» **PROBLEM TO WORK ON**:
In your reply, repeat every entry exactly and skip over each picture.
*** Opening of PROVIDED RECORDS ***
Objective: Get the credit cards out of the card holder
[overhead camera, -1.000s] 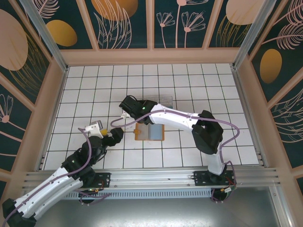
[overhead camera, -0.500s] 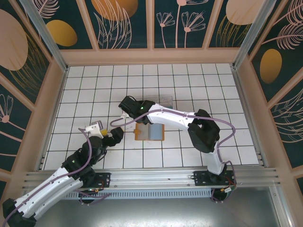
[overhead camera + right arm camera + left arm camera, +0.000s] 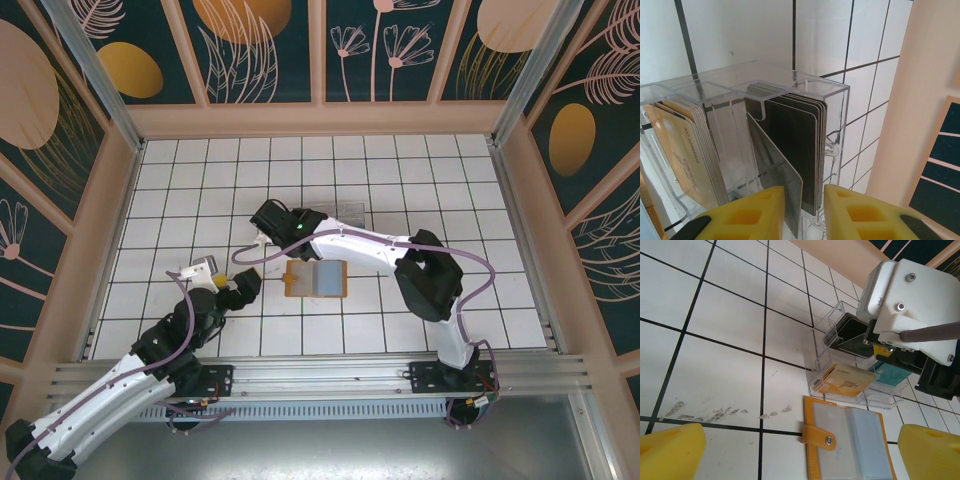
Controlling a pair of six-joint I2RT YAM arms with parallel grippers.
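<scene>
The tan-orange card holder (image 3: 315,279) lies open on the tiles, its pale blue-grey pockets (image 3: 850,445) facing up and its snap strap to the left. My left gripper (image 3: 252,283) hovers just left of it, open, its yellow fingertips (image 3: 670,452) wide apart. My right gripper (image 3: 805,210) is over the end compartment of the clear tray (image 3: 790,80). Its jaws stand a little apart. A dark grey card (image 3: 777,170) leans in that compartment against the left pad, with a gap to the right pad. A black card stack (image 3: 797,145) stands behind it.
The clear tray (image 3: 338,212) sits just beyond the card holder, holding gold cards (image 3: 850,380) and teal cards (image 3: 892,375) in other compartments. The right arm's white wrist housing (image 3: 905,300) hangs over the tray. The peach wall (image 3: 920,100) rises close behind.
My right gripper's jaws have parted from shut, releasing the dark grey card into the tray compartment. The left arm and the card holder have stayed put.
</scene>
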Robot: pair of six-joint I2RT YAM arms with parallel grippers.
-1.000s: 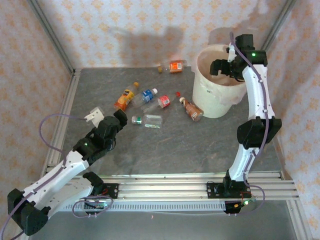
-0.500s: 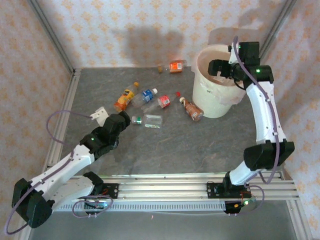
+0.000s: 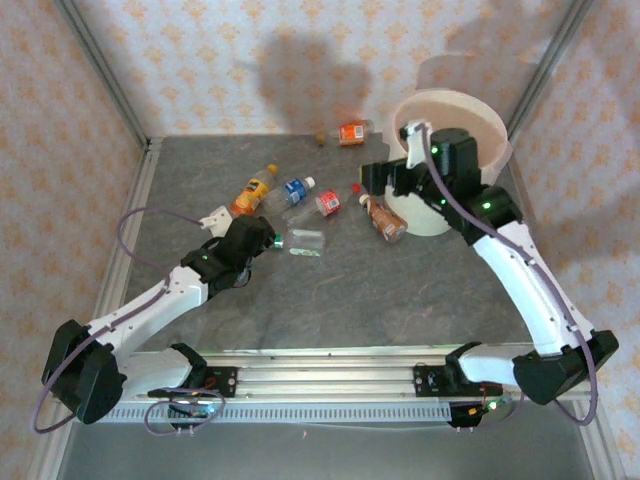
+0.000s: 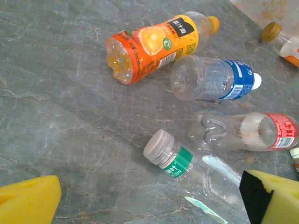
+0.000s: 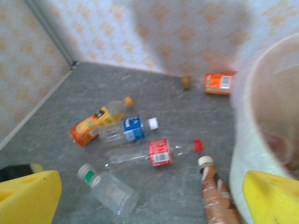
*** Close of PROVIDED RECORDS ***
» **RESPONSE BELOW**:
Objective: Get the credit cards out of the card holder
[overhead camera, -1.000s] 
[overhead camera, -0.500s] 
[overhead camera + right arm camera + left arm camera, +0.000s] 
Controlling a pair of six-joint I2RT YAM arms with parallel grippers.
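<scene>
The tan-orange card holder (image 3: 315,279) lies open on the tiles, its pale blue-grey pockets (image 3: 850,445) facing up and its snap strap to the left. My left gripper (image 3: 252,283) hovers just left of it, open, its yellow fingertips (image 3: 670,452) wide apart. My right gripper (image 3: 805,210) is over the end compartment of the clear tray (image 3: 790,80). Its jaws stand a little apart. A dark grey card (image 3: 777,170) leans in that compartment against the left pad, with a gap to the right pad. A black card stack (image 3: 797,145) stands behind it.
The clear tray (image 3: 338,212) sits just beyond the card holder, holding gold cards (image 3: 850,380) and teal cards (image 3: 892,375) in other compartments. The right arm's white wrist housing (image 3: 905,300) hangs over the tray. The peach wall (image 3: 920,100) rises close behind.
My right gripper's jaws have parted from shut, releasing the dark grey card into the tray compartment. The left arm and the card holder have stayed put.
</scene>
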Robot: pair of six-joint I2RT YAM arms with parallel grippers.
-1.000s: 
-0.500s: 
+0.000s: 
+0.000s: 
+0.000s: 

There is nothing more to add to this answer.